January 5th, 2014, 01:22 PM
User access to PHP variables names
I have a PHP application that generates documentation from fields in a MySQL database.
The end users have the ability to enter data records with names, addressees, sales information, etc. and this data then appears on pages in a web site.
On some pages, I have a "page edit" function that allows the end user to change some of the text on that page. I am using CKEditor for this function and it works very well.
One thing, I have not yet allowed however if for end users to use the MySQL field names (PHP variables) in the text.

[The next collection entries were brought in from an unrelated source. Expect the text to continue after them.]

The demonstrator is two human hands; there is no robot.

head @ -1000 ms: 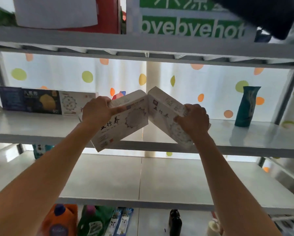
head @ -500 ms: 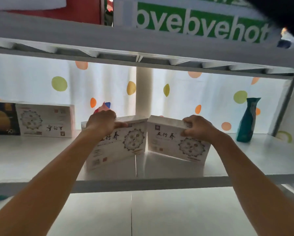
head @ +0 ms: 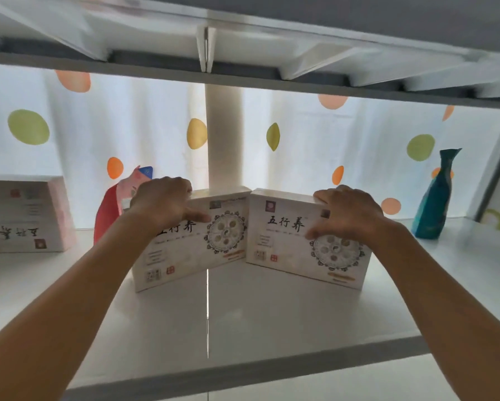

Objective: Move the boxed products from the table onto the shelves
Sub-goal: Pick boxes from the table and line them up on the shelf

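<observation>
Two white boxes with black characters and a round floral emblem stand upright side by side on the white shelf point(head: 243, 328), their inner edges touching. My left hand point(head: 163, 204) grips the top of the left box point(head: 196, 256), thumb on its front face. My right hand point(head: 347, 212) grips the top of the right box point(head: 295, 250), thumb pressed on the front. Both boxes angle slightly inward toward each other.
A matching white box point(head: 26, 215) stands upside down at the far left. A red and pink pouch point(head: 113, 206) sits behind my left hand. A teal pouch point(head: 436, 198) stands at the right. The upper shelf's underside point(head: 243, 47) hangs close above. A white post point(head: 224, 134) rises behind the boxes.
Both boxes went from tilted in the air in front of the shelf to standing on it. The view has moved closer and lower under the upper shelf.
</observation>
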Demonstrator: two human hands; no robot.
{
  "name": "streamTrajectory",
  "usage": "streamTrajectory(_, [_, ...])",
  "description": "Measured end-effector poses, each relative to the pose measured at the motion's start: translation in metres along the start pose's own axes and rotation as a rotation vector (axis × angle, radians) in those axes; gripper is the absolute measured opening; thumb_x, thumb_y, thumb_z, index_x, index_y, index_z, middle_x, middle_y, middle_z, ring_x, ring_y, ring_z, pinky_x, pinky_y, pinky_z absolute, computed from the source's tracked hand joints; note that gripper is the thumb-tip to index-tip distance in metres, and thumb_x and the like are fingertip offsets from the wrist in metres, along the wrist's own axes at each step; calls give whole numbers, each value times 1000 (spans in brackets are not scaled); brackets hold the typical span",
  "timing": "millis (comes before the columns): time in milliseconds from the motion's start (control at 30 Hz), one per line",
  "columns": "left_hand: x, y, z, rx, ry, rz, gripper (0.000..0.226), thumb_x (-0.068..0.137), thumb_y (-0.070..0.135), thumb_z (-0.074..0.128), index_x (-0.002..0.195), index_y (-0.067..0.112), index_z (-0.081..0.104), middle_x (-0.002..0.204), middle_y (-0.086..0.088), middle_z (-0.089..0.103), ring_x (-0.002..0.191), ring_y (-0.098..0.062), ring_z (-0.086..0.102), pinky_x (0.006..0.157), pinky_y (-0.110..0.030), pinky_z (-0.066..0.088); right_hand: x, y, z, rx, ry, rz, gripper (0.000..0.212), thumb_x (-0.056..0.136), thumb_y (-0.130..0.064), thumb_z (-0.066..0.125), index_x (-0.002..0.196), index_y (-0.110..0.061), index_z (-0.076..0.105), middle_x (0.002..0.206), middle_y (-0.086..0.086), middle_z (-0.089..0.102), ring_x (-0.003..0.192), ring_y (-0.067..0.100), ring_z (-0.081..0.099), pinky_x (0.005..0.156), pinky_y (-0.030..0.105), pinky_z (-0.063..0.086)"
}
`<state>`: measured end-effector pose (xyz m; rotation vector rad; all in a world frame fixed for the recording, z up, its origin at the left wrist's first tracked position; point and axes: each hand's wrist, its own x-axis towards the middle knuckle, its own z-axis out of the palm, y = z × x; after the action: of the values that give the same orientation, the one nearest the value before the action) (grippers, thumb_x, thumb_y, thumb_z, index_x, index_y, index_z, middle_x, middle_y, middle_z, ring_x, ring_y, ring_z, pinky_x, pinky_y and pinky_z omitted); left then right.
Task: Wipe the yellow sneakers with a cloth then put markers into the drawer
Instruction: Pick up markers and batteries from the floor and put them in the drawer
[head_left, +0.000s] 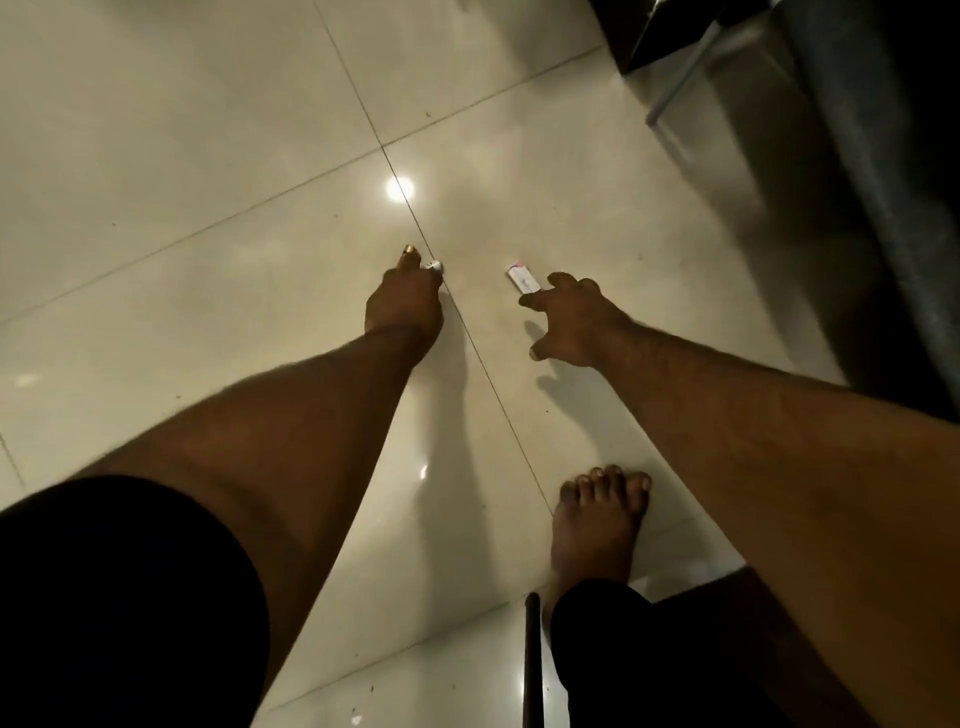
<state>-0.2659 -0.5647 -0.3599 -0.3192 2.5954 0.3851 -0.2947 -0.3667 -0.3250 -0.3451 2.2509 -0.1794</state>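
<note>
My left hand (404, 304) is stretched down toward the tiled floor and grips a white marker (432, 266), whose end pokes out past the fingers. A brownish tip (410, 251) also sticks out of that fist; I cannot tell what it is. A second white marker (522, 278) with a pink mark lies flat on the floor. My right hand (574, 319) hovers at its near end with fingers spread and bent, fingertips at the marker but not closed round it. No sneakers, cloth or drawer are in view.
Glossy beige floor tiles (208, 182) fill the view. A dark cabinet or furniture (857, 156) stands at the right and top right. My bare foot (602, 519) is planted below the right hand, with a thin dark rod (532, 660) beside it.
</note>
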Motion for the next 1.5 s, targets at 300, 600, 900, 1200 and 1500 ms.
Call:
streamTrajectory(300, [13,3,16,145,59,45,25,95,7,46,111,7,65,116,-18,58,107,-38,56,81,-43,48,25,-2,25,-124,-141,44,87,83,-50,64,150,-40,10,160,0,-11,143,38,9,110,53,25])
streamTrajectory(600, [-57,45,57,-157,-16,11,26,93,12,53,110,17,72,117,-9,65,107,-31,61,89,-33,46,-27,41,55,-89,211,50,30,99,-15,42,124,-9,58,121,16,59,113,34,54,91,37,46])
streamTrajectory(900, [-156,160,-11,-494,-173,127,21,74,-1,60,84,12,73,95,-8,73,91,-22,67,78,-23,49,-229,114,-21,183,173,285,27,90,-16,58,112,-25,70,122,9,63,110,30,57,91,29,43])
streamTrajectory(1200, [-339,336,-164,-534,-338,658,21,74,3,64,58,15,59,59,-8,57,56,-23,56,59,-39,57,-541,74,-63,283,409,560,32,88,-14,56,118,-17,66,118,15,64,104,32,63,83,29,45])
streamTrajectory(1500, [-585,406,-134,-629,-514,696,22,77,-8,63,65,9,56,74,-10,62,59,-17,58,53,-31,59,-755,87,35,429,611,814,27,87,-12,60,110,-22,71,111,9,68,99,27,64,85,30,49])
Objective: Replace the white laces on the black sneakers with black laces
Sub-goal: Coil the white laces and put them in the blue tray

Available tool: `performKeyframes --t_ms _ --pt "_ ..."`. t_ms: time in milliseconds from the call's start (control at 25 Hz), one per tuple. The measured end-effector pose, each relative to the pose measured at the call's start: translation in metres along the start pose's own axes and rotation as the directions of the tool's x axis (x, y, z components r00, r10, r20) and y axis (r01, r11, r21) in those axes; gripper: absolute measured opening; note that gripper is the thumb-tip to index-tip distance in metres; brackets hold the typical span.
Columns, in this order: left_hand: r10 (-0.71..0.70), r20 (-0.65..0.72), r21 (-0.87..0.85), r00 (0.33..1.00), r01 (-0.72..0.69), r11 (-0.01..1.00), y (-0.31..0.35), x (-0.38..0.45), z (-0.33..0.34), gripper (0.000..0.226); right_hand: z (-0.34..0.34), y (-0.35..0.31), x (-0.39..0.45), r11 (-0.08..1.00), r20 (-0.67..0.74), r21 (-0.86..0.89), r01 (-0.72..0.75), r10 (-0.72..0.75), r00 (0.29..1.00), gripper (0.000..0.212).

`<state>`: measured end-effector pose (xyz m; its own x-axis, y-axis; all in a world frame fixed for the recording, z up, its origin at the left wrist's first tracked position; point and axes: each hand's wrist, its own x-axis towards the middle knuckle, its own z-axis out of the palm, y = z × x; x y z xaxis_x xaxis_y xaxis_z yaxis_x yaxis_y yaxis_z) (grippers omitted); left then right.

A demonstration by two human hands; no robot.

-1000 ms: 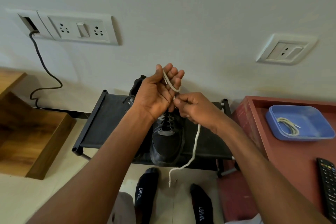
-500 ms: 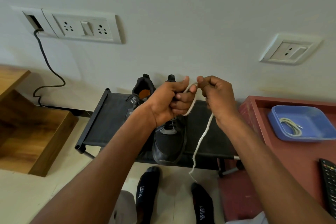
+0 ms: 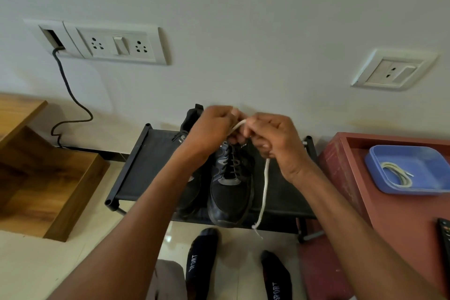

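Note:
Two black sneakers stand on a low black rack (image 3: 146, 161); the right sneaker (image 3: 230, 195) shows black laces, the left sneaker (image 3: 190, 117) is mostly hidden behind my left arm. My left hand (image 3: 209, 129) and my right hand (image 3: 272, 139) are raised above the shoes, fingers curled, both gripping a white lace (image 3: 264, 192). A short stretch of the lace runs between the hands, and its free end hangs from my right hand down past the rack's front edge.
A blue tray (image 3: 428, 161) holding another coiled white lace (image 3: 397, 174) sits on a red table (image 3: 389, 214) at right, with a remote (image 3: 444, 234) near its edge. Wooden steps (image 3: 48, 178) stand at left. My socked feet (image 3: 202, 263) are below the rack.
Both hands stayed raised and drew closer together, the left closing from spread fingers into a fist. The lace has been gathered into the hands, so its hanging tail is shorter.

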<state>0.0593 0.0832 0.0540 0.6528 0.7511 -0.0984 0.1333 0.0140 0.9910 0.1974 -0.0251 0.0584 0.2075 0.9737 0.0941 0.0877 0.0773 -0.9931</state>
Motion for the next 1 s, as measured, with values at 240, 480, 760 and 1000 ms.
performKeyframes --t_ms 240,480,760,1000 --pt "-0.096 0.393 -0.347 0.914 0.245 0.905 0.003 -0.002 0.008 0.063 -0.017 0.013 0.012 0.970 -0.344 -0.190 -0.149 0.076 0.936 0.038" --pt "-0.009 0.087 -0.848 0.996 0.078 0.524 0.006 0.008 0.002 0.043 -0.005 0.014 0.004 0.903 0.265 -0.339 -0.262 0.359 0.895 0.038" --pt "-0.152 0.131 -0.042 0.980 0.159 0.986 0.003 -0.006 0.004 0.061 -0.017 0.002 0.008 0.987 -0.060 0.142 -0.080 0.089 0.994 0.033" --pt "-0.028 0.361 -0.762 0.932 0.312 0.567 0.005 0.002 0.012 0.042 -0.019 0.018 0.009 0.899 -0.035 -0.343 -0.274 0.279 0.960 0.037"
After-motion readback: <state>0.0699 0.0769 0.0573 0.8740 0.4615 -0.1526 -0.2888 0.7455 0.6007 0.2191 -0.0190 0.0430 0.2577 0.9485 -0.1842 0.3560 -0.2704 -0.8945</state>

I have tried this by simply adding "$first_name" (as an example) in the text I am editing in CKEditor, This obviously does not work as a variable and simply adds the explicit text "$first_name" into the body of the text.
How can I use CKEditor to embed a variable name into text which is then stored in a MySQL field?
Is that even possible?
January 5th, 2014, 03:19 PM
I guess the real question is "How do I store a variable name in a MySQL field so that it's treated as a variable, not a string?"
January 5th, 2014, 04:12 PM
A string is a string, there's nothing you can do about that.
If you want to treat the content in a special way, you need to process it. Just look at how this forum does it: We can insert certain tags into our post, and then the forum software will make the text bold, insert an image element or whatever.
It's the same thing with your variables. You should actually use special tags as well, because the PHP variable syntax is hard to distinguish from normal text and can lead to users accidentally creating variables.
And of course you need to be very, very careful with the values you give your users access to. You don't want people to insert $admin_password into their page.